Content starts

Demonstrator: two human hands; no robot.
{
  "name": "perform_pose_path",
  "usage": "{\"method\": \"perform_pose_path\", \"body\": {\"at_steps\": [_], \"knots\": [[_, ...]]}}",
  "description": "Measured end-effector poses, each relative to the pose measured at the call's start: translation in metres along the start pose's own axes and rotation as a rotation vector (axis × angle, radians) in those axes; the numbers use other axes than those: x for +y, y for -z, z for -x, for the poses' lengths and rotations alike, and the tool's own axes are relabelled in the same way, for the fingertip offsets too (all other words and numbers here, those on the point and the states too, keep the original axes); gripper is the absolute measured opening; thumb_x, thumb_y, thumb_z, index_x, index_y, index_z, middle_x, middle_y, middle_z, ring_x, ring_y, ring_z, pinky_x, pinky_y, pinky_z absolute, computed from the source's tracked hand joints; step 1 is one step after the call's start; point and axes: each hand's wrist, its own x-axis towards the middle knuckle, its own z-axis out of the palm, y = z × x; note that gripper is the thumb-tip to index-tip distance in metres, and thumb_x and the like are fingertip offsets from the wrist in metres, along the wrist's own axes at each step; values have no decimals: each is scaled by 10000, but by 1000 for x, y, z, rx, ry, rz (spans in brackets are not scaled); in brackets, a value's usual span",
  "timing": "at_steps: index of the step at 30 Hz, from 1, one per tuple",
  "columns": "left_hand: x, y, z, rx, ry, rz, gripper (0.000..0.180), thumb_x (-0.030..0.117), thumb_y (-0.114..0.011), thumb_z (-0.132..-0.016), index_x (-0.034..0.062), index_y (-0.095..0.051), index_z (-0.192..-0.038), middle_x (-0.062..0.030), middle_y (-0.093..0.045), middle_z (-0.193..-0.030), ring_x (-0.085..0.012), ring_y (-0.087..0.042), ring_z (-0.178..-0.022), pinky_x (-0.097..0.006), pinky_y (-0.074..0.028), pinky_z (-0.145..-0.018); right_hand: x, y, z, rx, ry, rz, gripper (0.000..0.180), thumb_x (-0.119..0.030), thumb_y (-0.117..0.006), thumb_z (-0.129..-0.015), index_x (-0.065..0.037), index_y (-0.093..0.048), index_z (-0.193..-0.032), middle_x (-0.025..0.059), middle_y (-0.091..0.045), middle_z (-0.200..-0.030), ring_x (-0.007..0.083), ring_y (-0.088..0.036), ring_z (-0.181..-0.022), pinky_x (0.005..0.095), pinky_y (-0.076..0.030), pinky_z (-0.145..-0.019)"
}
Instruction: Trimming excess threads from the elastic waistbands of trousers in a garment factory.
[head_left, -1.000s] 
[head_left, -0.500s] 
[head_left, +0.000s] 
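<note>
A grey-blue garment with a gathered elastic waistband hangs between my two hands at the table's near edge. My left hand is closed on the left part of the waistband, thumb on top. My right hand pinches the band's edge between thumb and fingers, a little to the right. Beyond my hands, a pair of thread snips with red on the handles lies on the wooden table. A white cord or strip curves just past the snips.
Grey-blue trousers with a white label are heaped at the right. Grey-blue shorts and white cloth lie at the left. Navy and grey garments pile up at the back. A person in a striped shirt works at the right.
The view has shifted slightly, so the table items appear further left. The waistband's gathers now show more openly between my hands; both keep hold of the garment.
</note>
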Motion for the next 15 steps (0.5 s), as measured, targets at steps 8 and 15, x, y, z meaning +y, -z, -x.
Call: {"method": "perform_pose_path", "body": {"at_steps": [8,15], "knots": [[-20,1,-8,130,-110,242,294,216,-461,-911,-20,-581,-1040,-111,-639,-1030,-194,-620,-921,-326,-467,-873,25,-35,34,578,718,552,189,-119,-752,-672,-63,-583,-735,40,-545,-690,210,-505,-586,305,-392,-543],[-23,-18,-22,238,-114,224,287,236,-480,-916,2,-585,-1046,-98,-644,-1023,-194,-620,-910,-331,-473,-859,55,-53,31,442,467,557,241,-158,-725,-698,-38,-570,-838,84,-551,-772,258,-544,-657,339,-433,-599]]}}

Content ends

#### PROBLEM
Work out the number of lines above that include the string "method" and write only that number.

#### THE COMPLETED TASK
2